Action item = Retype only the lines that run from the top of the material below to the line bearing "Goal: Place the", inclusive, and keep the pictures out.

Data shown =
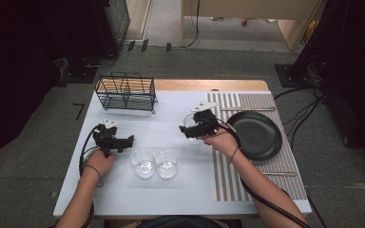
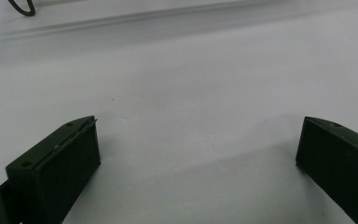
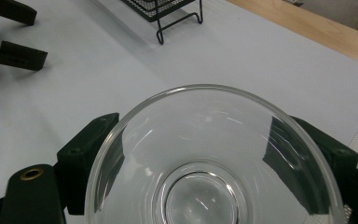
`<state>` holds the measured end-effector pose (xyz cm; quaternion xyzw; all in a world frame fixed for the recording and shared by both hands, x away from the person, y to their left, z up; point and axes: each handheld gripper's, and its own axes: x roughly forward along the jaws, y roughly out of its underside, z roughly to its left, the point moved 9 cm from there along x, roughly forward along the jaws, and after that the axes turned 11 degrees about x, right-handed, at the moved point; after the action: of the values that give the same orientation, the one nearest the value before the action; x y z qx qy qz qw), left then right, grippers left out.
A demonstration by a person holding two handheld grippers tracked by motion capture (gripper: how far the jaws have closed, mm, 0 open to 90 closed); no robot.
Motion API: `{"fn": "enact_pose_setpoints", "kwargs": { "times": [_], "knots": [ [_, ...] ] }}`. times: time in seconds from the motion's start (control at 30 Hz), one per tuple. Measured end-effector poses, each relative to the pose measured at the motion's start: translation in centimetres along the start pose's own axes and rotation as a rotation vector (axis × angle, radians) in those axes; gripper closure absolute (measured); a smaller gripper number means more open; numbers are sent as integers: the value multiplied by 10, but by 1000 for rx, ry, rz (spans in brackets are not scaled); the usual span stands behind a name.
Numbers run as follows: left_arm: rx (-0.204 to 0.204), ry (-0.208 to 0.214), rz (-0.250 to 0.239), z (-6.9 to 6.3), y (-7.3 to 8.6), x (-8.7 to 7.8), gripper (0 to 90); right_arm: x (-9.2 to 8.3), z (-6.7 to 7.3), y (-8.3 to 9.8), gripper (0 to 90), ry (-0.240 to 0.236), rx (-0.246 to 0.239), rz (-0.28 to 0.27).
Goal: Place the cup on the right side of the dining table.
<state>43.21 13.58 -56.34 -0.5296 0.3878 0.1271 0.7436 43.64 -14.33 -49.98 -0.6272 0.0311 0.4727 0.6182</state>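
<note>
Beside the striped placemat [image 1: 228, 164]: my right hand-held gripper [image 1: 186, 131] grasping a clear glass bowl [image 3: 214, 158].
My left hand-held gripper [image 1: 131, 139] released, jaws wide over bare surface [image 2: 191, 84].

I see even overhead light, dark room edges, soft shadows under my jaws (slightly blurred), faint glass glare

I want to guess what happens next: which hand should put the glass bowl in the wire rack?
Probably right: the right gripper already clamps the glass bowl. The left gripper is open, though nearer the wire rack.
</note>
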Motion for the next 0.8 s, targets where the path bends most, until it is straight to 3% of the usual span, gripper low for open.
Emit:
{"fn": "enact_pose_setpoints", "kwargs": {
  "times": [0.8],
  "knots": [
    [1,0,0,0,0,0,0,0,-12,-7,180,32,40,-28]
  ]
}}
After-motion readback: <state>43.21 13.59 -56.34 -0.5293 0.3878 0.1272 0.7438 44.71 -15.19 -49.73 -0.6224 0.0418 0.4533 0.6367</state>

Exercise output =
`<state>` holds the measured end-effector pose (xyz cm; quaternion xyzw; all in a world frame fixed for the recording and shared by both hands, x away from the person, y to their left, z up; point and axes: each handheld gripper's, and its own axes: x roughly forward along the jaws, y roughly out of its underside, z roughly to its left, the point moved 9 cm from there along x, roughly forward along the jaws, and after that the axes turned 11 degrees about x, right-handed, at the moved point; after the action: of the values that give the same orientation, the one nearest the value before the action; x y z qx qy qz qw), left then right, grippers left out.
A demonstration by a person holding two handheld grippers tracked by motion capture (gripper: how far the jaws have closed, mm, 0 open to 90 closed); no robot.
Motion API: `{"fn": "enact_pose_setpoints", "kwargs": { "times": [_], "knots": [ [_, ...] ] }}`. times: time in seconds from the motion's start (control at 30 Hz), one per tuple. Measured end-effector poses, each relative to the pose measured at the motion's start: translation in centimetres along the start pose's own axes and rotation as a rotation vector (axis × angle, radians) in those axes; gripper closure absolute (measured); a smaller gripper number means more open; numbers are sent as integers: the value multiplied by 10, but by 1000 for rx, ry, rz (spans in brackets are not scaled); the usual span stands behind a name.
Numbers run as follows: left_arm: rx (-0.204 to 0.204), ry (-0.208 to 0.214), rz (-0.250 to 0.239), z (-6.9 to 6.3), y (-7.3 to 8.6), x (-8.7 to 7.8), gripper (0 to 90); right_arm: x (-9.2 to 8.3), z (-6.7 to 7.3), y (-8.3 to 9.8), gripper (0 to 90), ry (-0.240 to 0.236), rx (-0.246 to 0.239), rz (-0.28 to 0.27).
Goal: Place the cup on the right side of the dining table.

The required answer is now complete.